His gaze held mine as the aircraft accelerated.
"It makes you harder to reach," he said. "It makes them cross borders they do not control. It forces them into negotiations with Alphas who do not tolerate intrusion."
"And if they come anyway?"
"Then they will not come quietly."
The nose of the plane lifted.
My stomach dropped.
For a second, the world went weightless, and my breath caught—half fear, half that strange, irrational sensation of being untethered from the person I'd been in the city.
Then the runway fell away beneath us.
The estate shrank into scattered lights against endless white.
The bond flared—not panic.
Awareness.
Distance increasing.
Leaving territory.
Leaving walls.
Leaving the illusion that any of this could be contained.

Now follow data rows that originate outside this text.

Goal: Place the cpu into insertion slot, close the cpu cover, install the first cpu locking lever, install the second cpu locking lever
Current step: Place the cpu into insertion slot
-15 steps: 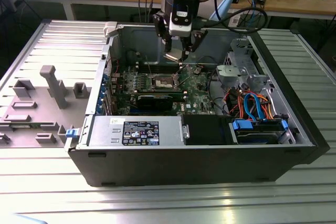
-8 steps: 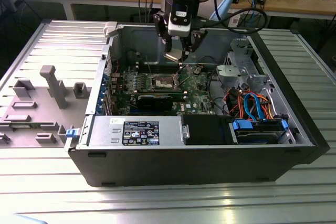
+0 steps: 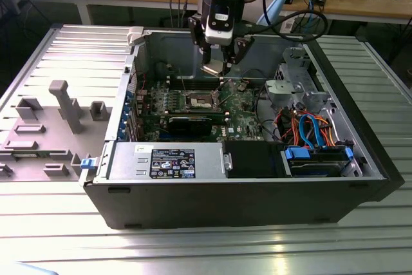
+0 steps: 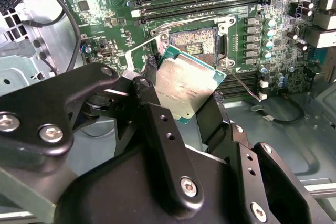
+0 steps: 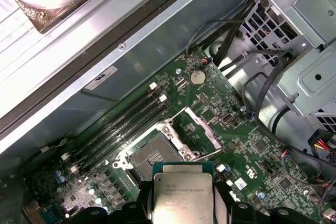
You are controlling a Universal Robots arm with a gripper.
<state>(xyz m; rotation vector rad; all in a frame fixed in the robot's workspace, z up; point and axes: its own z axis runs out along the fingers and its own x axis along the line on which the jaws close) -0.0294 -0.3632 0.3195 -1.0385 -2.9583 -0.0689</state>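
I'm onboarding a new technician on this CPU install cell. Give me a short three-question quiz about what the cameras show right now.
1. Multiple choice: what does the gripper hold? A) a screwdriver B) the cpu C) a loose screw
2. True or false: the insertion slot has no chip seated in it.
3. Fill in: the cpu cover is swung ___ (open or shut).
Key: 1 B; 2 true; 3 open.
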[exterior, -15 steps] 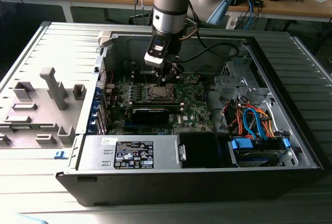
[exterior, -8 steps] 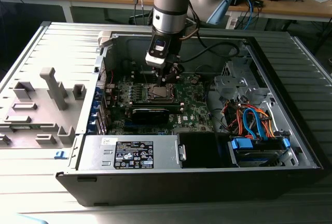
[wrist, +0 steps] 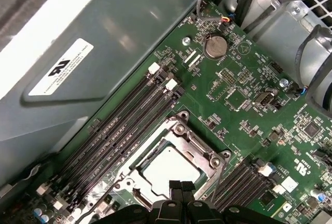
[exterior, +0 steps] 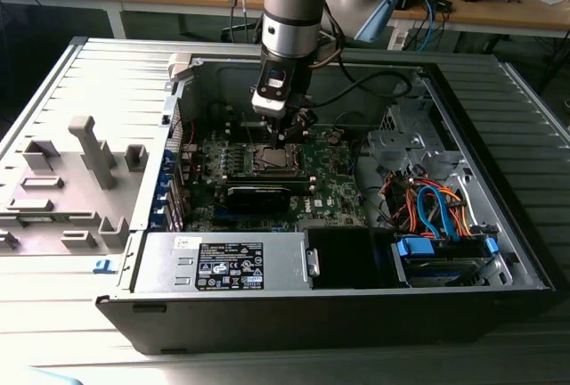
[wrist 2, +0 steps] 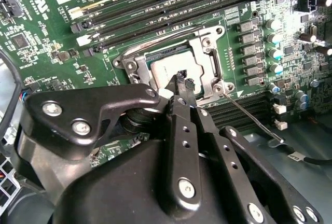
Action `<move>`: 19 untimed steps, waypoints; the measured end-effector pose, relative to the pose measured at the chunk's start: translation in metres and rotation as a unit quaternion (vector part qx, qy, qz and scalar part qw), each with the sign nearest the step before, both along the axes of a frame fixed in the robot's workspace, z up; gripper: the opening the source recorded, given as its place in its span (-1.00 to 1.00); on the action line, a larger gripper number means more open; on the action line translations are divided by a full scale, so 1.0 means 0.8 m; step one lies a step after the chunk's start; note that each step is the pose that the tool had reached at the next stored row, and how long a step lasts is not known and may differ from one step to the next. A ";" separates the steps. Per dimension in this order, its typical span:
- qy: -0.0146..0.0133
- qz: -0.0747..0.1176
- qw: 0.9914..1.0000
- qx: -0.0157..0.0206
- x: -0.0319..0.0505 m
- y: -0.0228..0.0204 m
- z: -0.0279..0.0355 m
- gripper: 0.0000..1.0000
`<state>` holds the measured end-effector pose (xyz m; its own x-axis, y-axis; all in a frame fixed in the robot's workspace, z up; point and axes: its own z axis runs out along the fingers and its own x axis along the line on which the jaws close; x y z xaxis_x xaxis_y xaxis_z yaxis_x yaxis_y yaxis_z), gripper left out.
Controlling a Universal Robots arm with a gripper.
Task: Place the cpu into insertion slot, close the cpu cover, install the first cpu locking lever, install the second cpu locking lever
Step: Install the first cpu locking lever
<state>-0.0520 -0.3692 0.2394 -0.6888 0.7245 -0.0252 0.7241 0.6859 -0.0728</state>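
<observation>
The open computer case (exterior: 499, 251) lies on its side on a ribbed grey table (exterior: 80, 91), and inside it the green motherboard (exterior: 334, 180) carries the insertion slot (exterior: 272, 159) near its middle. The cpu (wrist 2: 168, 71) sits flat inside that slot, its silvery-grey top showing in both wrist views (wrist: 171, 169). The cpu cover (wrist 2: 205, 53) lies folded down around the chip as a silvery frame, its window leaving the metal top exposed. A thin locking lever (wrist 2: 251, 117) stretches away from one corner of the socket across the board, its hooked end over the case floor. The gripper (wrist 2: 182, 79) hangs just above one edge of the chip, its black fingertips (wrist: 181, 186) pressed together with nothing between them. Beside the socket run the long black memory slots (wrist: 124, 130), none holding a module. Elsewhere in the case, a grey power supply (exterior: 227, 265) fills the near compartment, and a bundle of orange and blue cables (exterior: 432, 207) lies in the bay toward the exterior view's right, over a blue-trimmed drive cage (exterior: 445, 256).
</observation>
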 end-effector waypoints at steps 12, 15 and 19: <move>0.000 0.026 1.000 0.000 0.000 0.0000 0.0000 -0.79; 0.000 0.034 0.999 0.000 0.000 0.0000 0.0000 -0.79; 0.000 0.042 0.999 0.000 0.000 0.0000 0.0000 -0.79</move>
<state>-0.0520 -0.3692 0.2394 -0.7467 0.6647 -0.0252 0.6645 0.7437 -0.0728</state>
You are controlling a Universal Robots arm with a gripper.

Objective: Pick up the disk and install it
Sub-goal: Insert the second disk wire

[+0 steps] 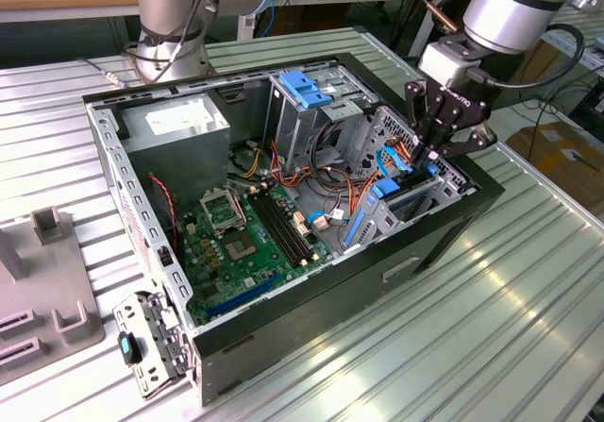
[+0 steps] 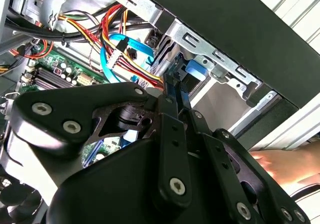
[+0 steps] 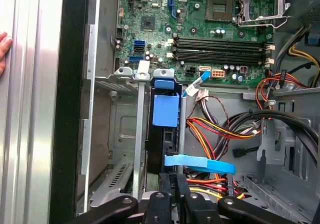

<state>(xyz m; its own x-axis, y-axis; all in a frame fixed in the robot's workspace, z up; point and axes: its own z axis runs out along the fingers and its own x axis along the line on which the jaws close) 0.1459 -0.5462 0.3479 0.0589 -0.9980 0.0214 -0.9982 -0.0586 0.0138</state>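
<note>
Black end effector [image 1: 436, 148] fingers [image 2: 176, 91] are clenched on the disk [image 3: 165, 134], seated edge-up in the drive bay [image 3: 125, 134] at the computer case's [image 1: 311, 323] right in the exterior view. First wrist view adds a hand [image 3: 4, 51] (resting on the tabletop [image 1: 491, 346]).

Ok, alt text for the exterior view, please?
A black end effector reaches into the drive bay at the exterior view's right of an open black computer case on a ribbed metal table. Its green motherboard and grey power supply box lie exposed.
</note>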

I looked down through the window as the treeline blurred beneath us.
For a moment, everything looked small.
Manageable.
Then—
Movement.
At the edge of the forest, where snow met shadow, a shape stood unnaturally still. Tall at the shoulder. Too broad. Too deliberate.
Two eyes caught the floodlight for a heartbeat—gold, then gone.
My breath froze in my throat.
"Silas," I said.
He leaned slightly toward the window without touching me.
His eyes sharpened.
Below, at the boundary where trees swallowed light, the dark shape remained unmoving as the plane climbed.
Not attacking.
Not retreating.
Witnessing.
The aircraft banked, turning east.
Cloud swallowed the estate.
The dark figure held position for one heartbeat longer—
then vanished beneath the trees.
The bond pulsed once.
Not fear.
Recognition.
We weren't leaving the war behind.
We were carrying it across an ocean.